* **Instructions for the task**:
Please output exactly the part of the records below that opens with the line containing "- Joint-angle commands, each" and closes with the line containing "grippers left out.", both lines included, and nothing else.
+++
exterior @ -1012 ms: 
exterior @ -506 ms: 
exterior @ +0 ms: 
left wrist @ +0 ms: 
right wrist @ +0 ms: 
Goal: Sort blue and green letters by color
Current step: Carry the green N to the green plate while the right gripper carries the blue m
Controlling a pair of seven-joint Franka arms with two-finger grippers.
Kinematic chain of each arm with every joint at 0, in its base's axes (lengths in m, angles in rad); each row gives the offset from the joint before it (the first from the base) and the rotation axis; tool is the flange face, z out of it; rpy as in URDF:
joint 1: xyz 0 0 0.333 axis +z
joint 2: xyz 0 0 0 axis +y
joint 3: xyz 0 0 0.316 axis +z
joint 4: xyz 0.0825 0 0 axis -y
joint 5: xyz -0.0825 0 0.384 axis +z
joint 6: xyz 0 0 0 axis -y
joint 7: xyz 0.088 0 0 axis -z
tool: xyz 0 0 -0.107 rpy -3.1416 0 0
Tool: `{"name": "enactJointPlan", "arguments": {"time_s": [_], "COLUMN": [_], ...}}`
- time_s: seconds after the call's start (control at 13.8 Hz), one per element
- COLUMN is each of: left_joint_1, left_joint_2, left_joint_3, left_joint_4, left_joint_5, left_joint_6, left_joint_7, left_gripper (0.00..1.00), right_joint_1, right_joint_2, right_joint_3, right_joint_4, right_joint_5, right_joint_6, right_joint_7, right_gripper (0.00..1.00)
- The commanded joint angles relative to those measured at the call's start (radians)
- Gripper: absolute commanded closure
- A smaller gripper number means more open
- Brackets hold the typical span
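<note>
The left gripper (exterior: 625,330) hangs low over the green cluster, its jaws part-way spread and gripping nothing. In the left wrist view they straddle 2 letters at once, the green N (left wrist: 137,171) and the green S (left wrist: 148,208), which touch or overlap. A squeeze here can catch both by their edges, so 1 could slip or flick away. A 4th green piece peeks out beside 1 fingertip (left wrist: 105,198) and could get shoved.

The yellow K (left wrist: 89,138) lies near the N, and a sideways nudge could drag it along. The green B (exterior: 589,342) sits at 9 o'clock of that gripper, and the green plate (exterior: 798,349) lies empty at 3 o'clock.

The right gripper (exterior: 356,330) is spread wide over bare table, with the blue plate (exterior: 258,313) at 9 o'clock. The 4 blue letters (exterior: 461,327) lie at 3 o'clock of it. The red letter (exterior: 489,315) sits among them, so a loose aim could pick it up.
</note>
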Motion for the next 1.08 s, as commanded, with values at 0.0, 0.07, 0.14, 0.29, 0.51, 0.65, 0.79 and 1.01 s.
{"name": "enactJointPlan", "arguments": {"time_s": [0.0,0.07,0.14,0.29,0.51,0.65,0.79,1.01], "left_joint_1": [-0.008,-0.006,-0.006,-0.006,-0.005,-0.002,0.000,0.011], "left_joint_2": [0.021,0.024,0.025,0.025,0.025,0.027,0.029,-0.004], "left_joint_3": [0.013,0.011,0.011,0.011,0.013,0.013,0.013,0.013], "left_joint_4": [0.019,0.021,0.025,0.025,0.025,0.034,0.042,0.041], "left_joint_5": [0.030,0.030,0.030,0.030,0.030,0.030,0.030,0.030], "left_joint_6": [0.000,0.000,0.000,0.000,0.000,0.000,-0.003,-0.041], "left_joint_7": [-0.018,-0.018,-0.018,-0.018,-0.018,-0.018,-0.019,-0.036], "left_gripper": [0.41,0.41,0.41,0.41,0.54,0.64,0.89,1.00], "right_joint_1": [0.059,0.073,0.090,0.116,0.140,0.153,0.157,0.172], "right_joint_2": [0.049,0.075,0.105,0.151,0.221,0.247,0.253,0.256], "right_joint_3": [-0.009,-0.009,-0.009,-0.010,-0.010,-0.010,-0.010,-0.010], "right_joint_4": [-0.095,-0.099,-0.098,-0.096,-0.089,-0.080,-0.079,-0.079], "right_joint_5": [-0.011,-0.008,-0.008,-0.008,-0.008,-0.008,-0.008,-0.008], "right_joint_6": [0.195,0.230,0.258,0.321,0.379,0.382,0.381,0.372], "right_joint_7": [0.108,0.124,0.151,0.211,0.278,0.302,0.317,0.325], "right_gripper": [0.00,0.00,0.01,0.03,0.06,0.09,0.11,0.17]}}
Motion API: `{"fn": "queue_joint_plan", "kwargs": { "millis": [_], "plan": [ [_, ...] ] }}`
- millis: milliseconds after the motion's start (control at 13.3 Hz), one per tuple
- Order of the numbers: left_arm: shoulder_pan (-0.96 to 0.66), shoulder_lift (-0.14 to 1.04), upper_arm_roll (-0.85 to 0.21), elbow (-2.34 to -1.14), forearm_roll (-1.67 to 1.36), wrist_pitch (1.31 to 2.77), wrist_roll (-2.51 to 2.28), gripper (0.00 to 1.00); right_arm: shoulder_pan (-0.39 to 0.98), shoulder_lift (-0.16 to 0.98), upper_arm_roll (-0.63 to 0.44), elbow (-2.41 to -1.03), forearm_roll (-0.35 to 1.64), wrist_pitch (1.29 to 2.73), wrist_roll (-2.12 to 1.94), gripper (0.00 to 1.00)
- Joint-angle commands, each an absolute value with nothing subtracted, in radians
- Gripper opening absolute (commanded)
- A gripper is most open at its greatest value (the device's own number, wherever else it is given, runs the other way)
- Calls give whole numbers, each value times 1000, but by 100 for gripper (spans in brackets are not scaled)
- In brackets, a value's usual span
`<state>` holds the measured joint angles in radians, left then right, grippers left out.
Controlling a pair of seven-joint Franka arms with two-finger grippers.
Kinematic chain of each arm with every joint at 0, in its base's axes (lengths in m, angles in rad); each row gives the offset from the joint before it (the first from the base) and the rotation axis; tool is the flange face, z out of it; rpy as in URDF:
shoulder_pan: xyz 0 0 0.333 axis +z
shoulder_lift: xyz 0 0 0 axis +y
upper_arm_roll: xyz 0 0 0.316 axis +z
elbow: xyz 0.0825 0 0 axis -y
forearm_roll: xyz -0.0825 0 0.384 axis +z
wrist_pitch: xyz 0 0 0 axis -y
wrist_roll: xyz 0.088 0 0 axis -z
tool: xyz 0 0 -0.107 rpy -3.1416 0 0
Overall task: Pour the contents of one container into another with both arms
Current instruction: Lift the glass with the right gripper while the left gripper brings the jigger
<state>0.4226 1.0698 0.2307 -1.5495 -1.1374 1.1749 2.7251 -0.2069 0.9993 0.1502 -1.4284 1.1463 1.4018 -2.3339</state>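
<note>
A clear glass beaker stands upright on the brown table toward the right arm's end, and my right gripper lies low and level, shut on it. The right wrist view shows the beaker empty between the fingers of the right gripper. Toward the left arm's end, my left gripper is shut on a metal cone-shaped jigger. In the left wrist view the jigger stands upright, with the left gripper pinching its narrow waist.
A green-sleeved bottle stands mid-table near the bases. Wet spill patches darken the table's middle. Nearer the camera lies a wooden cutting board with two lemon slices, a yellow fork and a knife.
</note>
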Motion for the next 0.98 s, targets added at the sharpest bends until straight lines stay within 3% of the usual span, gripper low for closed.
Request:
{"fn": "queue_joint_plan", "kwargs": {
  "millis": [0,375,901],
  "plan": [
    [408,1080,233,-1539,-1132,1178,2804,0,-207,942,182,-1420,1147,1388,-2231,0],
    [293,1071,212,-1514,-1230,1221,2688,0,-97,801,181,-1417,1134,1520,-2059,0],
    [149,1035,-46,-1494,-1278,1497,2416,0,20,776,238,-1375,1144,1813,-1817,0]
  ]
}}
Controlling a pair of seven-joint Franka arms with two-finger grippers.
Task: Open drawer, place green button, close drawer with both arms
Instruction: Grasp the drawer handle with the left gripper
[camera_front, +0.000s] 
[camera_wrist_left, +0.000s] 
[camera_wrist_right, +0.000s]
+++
* **Task response**:
- Joint-angle commands, each an absolute value with nothing subtracted, in radians
- Gripper opening absolute (commanded)
- A gripper is most open at its greatest value (the device's own number, wherever else it is given, runs the other way)
- Calls give whole numbers, each value times 1000, but by 100 for gripper (spans in brackets are not scaled)
- In brackets, a value's usual span
`<state>` holds the measured joint angles in radians, left then right, grippers left out.

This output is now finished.